U.S. District Judge Keith Ellison sided with the prisoners on Friday. He certified a class action of all inmates who are, or will be, housed in the Pack Unit. He also approved two subclasses.
The first is a “heat-sensitive subclass” comprised of inmates who either suffer from a medical condition that puts them at increased risk of heat-related illness, injury or death-like obesity, diabetes, heart disease or mental-health issues; take medications that can decrease their bodies’ ability to cool down; or are over age 65.
The second is a “disability subclass” of inmates who suffer from a disability that raises their risk of heat-related health problems.
Livingston, Herrera and the TDCJ urged Ellison to deny class certification, claiming the Prison Litigation Reform Act precludes the prisoners’ request for “across the board air conditioning.”
But Ellison said, at this early stage of the case, it’s not up to him to decide if universal air conditioning is the only remedy for Pack Unit prisoners, if an alternative cooling method would suffice, or if the prisoners can even prove the substance of their lawsuit: The lack of air conditioning violates their Eighth Amendment right against cruel and unusual punishment and their Fourteenth Amendment equal protection rights.
The judge cited Fifth Circuit precedent from Gates v. Cook, a prisoner class action against the Mississippi Department of Corrections, in which the appeals court upheld an injunction ordering the prison system to give prisoners “fans, ice water, and daily showers when the heat index is 90 degrees or above, or alternatively to make such provisions during the months of May through September.”
“To deny class certification based on the speculative availability or unavailability of a remedy-to the class as a whole-would be unfounded,” Ellison wrote in the 20-page ruling.
The Texas defendants made another threshold argument against class certification. They claimed that Bailey and his co-plaintiffs did not meet the standard of “commonality,” one of four criteria needed to qualify for a class action. The doctrine requires a showing that all members of a class have a common claim.
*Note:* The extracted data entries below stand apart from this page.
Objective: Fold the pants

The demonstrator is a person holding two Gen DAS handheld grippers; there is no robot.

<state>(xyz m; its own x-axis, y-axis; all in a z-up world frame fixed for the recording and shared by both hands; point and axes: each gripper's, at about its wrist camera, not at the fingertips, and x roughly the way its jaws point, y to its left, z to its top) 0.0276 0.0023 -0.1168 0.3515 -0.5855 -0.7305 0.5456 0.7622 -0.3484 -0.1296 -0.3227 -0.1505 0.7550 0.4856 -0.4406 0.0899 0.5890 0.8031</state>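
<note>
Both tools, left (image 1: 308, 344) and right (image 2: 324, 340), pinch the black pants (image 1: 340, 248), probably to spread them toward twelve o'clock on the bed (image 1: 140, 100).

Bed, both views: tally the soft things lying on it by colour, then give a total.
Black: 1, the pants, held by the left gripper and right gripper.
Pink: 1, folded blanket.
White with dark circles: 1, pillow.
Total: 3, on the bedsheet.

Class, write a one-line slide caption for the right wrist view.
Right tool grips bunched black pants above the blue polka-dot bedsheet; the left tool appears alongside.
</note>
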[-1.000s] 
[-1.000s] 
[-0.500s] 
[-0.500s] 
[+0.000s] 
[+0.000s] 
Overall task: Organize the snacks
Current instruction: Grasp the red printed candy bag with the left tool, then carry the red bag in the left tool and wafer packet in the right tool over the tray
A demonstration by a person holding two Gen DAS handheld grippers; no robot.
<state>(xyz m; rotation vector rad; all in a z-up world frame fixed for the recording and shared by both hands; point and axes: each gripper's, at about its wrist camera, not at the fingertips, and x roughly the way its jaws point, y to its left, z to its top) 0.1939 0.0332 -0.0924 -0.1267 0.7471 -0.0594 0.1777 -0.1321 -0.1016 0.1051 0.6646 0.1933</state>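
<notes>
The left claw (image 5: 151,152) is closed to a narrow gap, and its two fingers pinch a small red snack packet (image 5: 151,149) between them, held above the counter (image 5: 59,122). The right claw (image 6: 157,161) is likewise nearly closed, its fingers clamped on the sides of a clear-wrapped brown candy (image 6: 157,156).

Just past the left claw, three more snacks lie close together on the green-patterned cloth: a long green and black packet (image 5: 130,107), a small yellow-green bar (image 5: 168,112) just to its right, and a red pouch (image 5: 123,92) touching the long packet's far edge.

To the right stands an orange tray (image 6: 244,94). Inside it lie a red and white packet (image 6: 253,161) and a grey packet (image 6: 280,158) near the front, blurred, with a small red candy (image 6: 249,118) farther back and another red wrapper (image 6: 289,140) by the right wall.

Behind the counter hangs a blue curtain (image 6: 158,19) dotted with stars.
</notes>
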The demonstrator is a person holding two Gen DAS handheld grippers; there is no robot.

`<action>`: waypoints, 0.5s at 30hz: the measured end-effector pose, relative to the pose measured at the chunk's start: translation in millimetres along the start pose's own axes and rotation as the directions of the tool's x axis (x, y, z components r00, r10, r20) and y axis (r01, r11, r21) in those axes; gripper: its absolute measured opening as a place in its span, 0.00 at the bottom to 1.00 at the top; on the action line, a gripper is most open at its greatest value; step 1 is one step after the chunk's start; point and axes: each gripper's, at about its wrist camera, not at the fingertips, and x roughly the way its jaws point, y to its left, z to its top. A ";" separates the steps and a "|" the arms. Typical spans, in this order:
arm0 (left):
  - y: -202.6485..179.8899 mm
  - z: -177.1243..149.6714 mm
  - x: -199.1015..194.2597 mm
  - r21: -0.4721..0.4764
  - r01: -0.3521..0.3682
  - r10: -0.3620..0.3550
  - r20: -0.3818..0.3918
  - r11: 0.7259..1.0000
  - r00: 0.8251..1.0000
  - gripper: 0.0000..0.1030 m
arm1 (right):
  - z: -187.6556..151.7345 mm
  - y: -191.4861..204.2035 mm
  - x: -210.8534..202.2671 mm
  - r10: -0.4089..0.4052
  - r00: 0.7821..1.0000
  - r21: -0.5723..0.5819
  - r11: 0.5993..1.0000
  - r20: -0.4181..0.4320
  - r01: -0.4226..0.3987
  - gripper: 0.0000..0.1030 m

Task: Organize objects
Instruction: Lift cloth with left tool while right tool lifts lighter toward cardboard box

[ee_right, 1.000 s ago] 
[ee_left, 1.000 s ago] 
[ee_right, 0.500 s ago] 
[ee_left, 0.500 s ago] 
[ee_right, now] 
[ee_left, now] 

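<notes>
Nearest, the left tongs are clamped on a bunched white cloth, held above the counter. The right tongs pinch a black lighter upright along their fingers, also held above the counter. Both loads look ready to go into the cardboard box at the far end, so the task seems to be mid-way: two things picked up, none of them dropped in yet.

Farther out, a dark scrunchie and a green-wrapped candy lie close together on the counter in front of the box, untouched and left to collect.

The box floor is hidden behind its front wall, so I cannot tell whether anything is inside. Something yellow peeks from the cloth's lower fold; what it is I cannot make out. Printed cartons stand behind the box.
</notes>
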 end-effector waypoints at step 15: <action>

Texas cited experts in contending Bailey couldn’t prove his proposed class pertains to all Pack Unit inmates because he failed to show that even the healthiest of inmates are at risk of heat-caused illness at the prison where, according to the TDCJ’s own records, the outdoor temperatures were above 100 degrees for 73 days in 2013.
But Ellison chided Texas’ experts for only viewing heat health risks in terms of individual inmates and not the inmate population at large.
“By defendants’ reasoning, no class of inmates could ever be certified in relation to heat exposure: no two people face exactly the same amount and type of risk from exposure to extreme heat. Gates refutes such reasoning,” the judge wrote. “The law is clear that a class of inmates can be certified despite individual differences in risk factors, so long as every inmate is exposed to ‘substantial’ risk due to their conditions of confinement.”
A spokeswoman for the Texas attorney general’s office said they are considering their appeal options.
The University of Texas School of Law Human Rights Clinic issued a report in April 2015 that urged the TDCJ and Texas lawmakers to set temperature limits at the state’s prisons, allocate funding for prison air conditioners, and establish a protocol for monitoring inmates with heat-related illnesses.
The report also rebuked Texas officials for turning a blind eye to the 14 inmates who have allegedly died from ailments caused by extreme heat since 2007.
“I think it’s extremely important because any determination the court makes in the case will transcend the Pack Unit and impact all 109 units run by TDCJ,” the clinic’s director, Ariel Dulitzky, said in an interview about the ruling.